__ACTION ITEM__.
From the first line to the last, please reproduce the material exactly, skipping the pictures.

__DATA SHOWN__.
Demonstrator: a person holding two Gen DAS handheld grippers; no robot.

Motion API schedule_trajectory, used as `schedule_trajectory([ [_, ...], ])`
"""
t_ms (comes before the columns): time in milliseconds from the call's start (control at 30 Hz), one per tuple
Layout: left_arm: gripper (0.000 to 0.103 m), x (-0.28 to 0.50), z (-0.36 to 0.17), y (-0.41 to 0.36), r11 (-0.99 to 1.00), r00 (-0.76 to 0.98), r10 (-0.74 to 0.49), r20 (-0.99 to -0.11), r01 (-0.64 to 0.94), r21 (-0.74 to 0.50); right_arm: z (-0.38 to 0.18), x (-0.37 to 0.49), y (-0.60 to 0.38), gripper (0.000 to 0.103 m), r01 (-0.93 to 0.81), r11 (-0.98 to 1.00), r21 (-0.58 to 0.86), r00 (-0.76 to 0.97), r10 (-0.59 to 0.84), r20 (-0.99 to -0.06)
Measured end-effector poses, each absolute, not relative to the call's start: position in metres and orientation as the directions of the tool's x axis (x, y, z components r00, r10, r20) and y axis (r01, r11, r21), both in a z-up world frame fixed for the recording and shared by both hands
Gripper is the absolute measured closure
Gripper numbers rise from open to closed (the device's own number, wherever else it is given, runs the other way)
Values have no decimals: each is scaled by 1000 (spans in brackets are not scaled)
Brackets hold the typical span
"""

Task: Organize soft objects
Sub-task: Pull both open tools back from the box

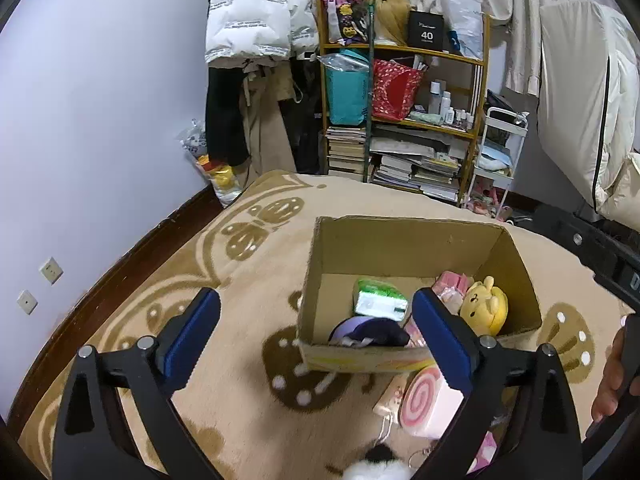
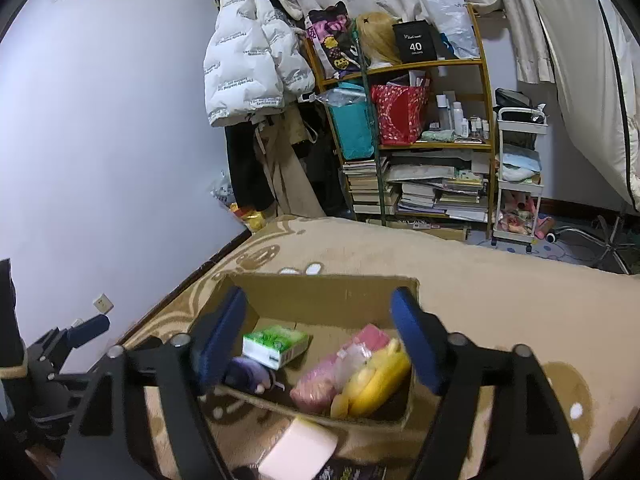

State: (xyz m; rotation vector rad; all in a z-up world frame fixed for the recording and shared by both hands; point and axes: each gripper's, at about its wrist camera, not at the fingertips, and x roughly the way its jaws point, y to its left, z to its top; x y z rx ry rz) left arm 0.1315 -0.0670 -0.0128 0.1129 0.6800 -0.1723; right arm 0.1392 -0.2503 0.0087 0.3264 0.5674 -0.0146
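An open cardboard box [image 1: 400, 248] stands on the beige patterned blanket. Inside it lie a green tissue pack [image 1: 378, 300], a dark purple plush [image 1: 370, 332], pink packets [image 1: 452, 286] and a yellow plush [image 1: 486, 306]. My left gripper [image 1: 316, 300] hangs open over the box's near left corner, holding nothing. In front of the box lie a pink swirl cushion [image 1: 420, 404] and a white fluffy toy [image 1: 380, 470]. My right gripper [image 2: 320, 300] is open above the box [image 2: 320, 292], with the yellow plush [image 2: 376, 384] and tissue pack [image 2: 276, 344] below it, untouched.
Behind the bed stand a crowded wooden shelf [image 1: 404, 120], hanging jackets [image 1: 256, 20] and a white trolley [image 2: 518, 180]. The dark bed frame [image 1: 120, 264] runs along the wall at left. A hand [image 1: 612, 380] holds the other gripper at the right edge.
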Motion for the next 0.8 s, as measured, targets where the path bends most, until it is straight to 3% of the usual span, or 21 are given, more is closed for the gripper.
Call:
schedule_trajectory([
  [67,4,125,-9,-62,982,765,-122,-632,187,37,12,129,-248,10,107,951,292,844,68,-532],
  [233,3,107,-3,-49,985,747,-120,-654,173,17,16,104,-242,0,115,954,276,841,54,-538],
  [800,3,56,-2,-46,974,696,-92,-713,211,81,8,39,-230,0,149,949,277,797,50,-602],
])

__RESULT FOR THIS TASK__.
Demonstrator: a person holding two Gen DAS handheld grippers; no robot.

Motion API schedule_trajectory, used as `schedule_trajectory([ [_, ...], ])`
"""
t_ms (comes before the columns): time in milliseconds from the call's start (control at 30 Hz), one per tuple
Layout: left_arm: gripper (0.000 to 0.103 m), x (-0.28 to 0.50), z (-0.36 to 0.17), y (-0.41 to 0.36), r11 (-0.99 to 1.00), r00 (-0.76 to 0.98), r10 (-0.74 to 0.49), r20 (-0.99 to -0.11), r01 (-0.64 to 0.94), r21 (-0.74 to 0.50); right_arm: z (-0.38 to 0.18), x (-0.37 to 0.49), y (-0.60 to 0.38), gripper (0.000 to 0.103 m), r01 (-0.93 to 0.81), r11 (-0.98 to 1.00), r21 (-0.58 to 0.86), r00 (-0.76 to 0.97), r10 (-0.59 to 0.84), r20 (-0.99 to -0.06)
Measured end-effector poses, each absolute, not relative to the call's start: position in metres and orientation as the directions of the tool's x axis (x, y, z components r00, r10, r20) and y axis (r01, r11, r21), both in a z-up world frame fixed for the recording and shared by both hands
Gripper is the absolute measured closure
Gripper numbers rise from open to closed (the device's own number, wherever else it is given, runs the other way)
Values have no decimals: each is scaled by 1000 (spans in brackets are not scaled)
Brackets hold the typical span
"""

Task: Organize soft objects
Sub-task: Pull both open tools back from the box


State: (xyz m; rotation vector rad; all in a z-up world frame fixed for the recording and shared by both hands; point and axes: each gripper's, at about its wrist camera, not at the fingertips, and x roughly the way its jaws point, y to its left, z to its top; x y z rx ry rz) left arm 0.1315 -0.0670 -0.0128 0.1129 0.6800 -0.1723; right arm 0.1392 -0.2503 0.0087 0.3264 0.5674 -0.0146
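An open cardboard box [image 1: 400, 248] stands on the beige patterned blanket. Inside it lie a green tissue pack [image 1: 378, 300], a dark purple plush [image 1: 370, 332], pink packets [image 1: 452, 286] and a yellow plush [image 1: 486, 306]. My left gripper [image 1: 316, 300] hangs open over the box's near left corner, holding nothing. In front of the box lie a pink swirl cushion [image 1: 420, 404] and a white fluffy toy [image 1: 380, 470]. My right gripper [image 2: 320, 300] is open above the box [image 2: 320, 292], with the yellow plush [image 2: 376, 384] and tissue pack [image 2: 276, 344] below it, untouched.
Behind the bed stand a crowded wooden shelf [image 1: 404, 120], hanging jackets [image 1: 256, 20] and a white trolley [image 2: 518, 180]. The dark bed frame [image 1: 120, 264] runs along the wall at left. A hand [image 1: 612, 380] holds the other gripper at the right edge.
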Motion for the next 0.8 s, as measured, targets where the path bends most, until it is straight to 3% of the usual span, or 21 are given, more is closed for the gripper.
Call:
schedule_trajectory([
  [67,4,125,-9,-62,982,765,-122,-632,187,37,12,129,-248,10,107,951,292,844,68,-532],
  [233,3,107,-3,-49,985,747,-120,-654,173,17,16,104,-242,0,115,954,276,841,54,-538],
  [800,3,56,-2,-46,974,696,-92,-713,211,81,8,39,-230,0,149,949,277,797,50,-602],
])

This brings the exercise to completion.